Pick out each line of the records that includes the string "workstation", and copy it.
──────── Dataset content
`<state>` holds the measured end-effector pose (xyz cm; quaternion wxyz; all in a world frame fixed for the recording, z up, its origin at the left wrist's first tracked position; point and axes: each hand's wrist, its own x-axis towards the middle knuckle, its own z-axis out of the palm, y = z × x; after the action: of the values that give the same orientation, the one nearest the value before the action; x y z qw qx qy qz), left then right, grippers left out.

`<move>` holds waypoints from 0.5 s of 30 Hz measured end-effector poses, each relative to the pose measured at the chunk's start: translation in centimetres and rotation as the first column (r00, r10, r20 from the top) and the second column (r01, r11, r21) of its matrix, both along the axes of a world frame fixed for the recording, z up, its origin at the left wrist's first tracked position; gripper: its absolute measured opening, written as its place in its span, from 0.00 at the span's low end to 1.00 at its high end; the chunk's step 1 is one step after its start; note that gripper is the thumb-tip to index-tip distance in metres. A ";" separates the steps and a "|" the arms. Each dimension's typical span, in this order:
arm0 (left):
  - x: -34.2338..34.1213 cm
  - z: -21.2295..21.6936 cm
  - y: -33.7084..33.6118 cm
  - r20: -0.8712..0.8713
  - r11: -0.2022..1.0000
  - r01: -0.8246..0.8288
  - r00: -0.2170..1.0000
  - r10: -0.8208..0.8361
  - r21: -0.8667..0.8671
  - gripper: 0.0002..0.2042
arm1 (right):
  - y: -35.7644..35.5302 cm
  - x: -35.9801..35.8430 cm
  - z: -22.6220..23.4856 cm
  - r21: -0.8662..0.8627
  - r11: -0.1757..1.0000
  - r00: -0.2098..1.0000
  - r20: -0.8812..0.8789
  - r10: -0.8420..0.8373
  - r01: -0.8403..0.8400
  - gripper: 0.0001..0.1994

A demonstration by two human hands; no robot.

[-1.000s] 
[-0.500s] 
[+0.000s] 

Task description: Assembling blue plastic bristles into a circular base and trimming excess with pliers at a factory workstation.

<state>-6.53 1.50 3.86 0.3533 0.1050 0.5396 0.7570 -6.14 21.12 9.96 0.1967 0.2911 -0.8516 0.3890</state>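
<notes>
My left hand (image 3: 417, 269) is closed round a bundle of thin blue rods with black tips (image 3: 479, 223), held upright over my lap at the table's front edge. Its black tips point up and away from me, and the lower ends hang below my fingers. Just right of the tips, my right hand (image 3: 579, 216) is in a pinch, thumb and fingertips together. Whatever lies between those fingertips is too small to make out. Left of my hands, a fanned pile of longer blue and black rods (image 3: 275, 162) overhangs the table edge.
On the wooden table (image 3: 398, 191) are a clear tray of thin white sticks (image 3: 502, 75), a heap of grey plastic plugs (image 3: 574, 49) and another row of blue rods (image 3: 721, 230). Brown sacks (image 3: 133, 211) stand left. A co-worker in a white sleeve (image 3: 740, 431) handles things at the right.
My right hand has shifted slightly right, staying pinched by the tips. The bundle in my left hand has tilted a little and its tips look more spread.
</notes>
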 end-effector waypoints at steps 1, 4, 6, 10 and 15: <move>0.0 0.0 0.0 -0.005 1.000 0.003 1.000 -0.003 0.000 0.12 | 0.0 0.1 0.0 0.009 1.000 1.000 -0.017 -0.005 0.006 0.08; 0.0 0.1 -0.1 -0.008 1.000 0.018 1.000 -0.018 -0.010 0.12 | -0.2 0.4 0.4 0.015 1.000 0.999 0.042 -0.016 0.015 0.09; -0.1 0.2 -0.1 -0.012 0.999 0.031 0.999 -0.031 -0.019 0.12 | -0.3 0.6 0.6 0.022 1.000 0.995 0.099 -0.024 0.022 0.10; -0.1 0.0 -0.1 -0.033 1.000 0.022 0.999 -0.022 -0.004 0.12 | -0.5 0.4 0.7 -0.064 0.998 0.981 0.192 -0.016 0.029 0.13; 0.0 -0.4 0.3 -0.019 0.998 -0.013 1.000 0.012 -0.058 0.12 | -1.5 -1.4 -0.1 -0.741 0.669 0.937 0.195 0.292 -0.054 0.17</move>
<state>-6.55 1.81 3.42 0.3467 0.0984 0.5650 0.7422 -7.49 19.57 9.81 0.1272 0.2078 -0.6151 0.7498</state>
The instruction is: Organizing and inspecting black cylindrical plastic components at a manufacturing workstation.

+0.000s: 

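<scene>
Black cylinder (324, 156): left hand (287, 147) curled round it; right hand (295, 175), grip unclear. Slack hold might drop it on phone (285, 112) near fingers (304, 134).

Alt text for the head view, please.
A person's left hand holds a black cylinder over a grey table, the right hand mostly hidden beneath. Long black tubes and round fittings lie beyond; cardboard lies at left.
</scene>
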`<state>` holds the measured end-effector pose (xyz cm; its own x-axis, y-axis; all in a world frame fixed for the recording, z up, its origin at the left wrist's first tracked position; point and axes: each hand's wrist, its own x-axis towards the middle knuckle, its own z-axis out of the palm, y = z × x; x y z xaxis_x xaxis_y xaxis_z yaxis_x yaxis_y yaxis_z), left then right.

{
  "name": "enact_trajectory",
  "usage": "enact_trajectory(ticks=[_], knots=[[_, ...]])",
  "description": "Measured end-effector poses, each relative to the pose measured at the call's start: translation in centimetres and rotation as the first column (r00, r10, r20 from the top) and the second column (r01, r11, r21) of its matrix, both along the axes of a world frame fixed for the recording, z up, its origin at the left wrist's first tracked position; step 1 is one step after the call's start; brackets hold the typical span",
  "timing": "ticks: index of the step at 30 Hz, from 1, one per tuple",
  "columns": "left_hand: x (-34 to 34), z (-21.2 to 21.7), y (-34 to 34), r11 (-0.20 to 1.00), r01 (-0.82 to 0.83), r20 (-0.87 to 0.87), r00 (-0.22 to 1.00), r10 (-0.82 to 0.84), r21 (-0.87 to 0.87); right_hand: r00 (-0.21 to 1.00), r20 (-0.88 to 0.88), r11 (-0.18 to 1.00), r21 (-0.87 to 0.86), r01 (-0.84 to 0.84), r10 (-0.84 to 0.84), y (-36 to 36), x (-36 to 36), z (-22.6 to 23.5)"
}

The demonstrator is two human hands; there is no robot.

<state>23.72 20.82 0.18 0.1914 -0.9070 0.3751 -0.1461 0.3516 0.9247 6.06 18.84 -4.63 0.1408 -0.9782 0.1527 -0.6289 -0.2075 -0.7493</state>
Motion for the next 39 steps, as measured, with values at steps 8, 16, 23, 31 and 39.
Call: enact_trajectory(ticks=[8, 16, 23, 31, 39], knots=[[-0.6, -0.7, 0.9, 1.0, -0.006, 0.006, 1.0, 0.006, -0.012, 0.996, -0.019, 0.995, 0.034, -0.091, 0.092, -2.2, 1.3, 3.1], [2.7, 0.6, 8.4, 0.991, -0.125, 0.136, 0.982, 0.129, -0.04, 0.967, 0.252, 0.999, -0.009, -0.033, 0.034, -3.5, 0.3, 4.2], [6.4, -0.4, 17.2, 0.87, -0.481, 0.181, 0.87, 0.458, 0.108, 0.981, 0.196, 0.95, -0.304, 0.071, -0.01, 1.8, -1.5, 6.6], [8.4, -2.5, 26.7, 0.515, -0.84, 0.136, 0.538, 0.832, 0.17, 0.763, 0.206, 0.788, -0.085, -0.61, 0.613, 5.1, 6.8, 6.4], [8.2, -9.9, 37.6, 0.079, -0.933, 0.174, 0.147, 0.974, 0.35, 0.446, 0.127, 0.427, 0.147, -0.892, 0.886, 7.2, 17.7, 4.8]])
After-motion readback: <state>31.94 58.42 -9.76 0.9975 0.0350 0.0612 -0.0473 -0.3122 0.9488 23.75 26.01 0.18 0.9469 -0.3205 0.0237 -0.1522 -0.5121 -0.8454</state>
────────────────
- [Reply]
Task description: Assembling blue plastic bristles into a circular base and trimming excess with pliers at a factory workstation.
The instruction is: Organizing and inspecting black cylindrical plastic components at a manufacturing workstation.

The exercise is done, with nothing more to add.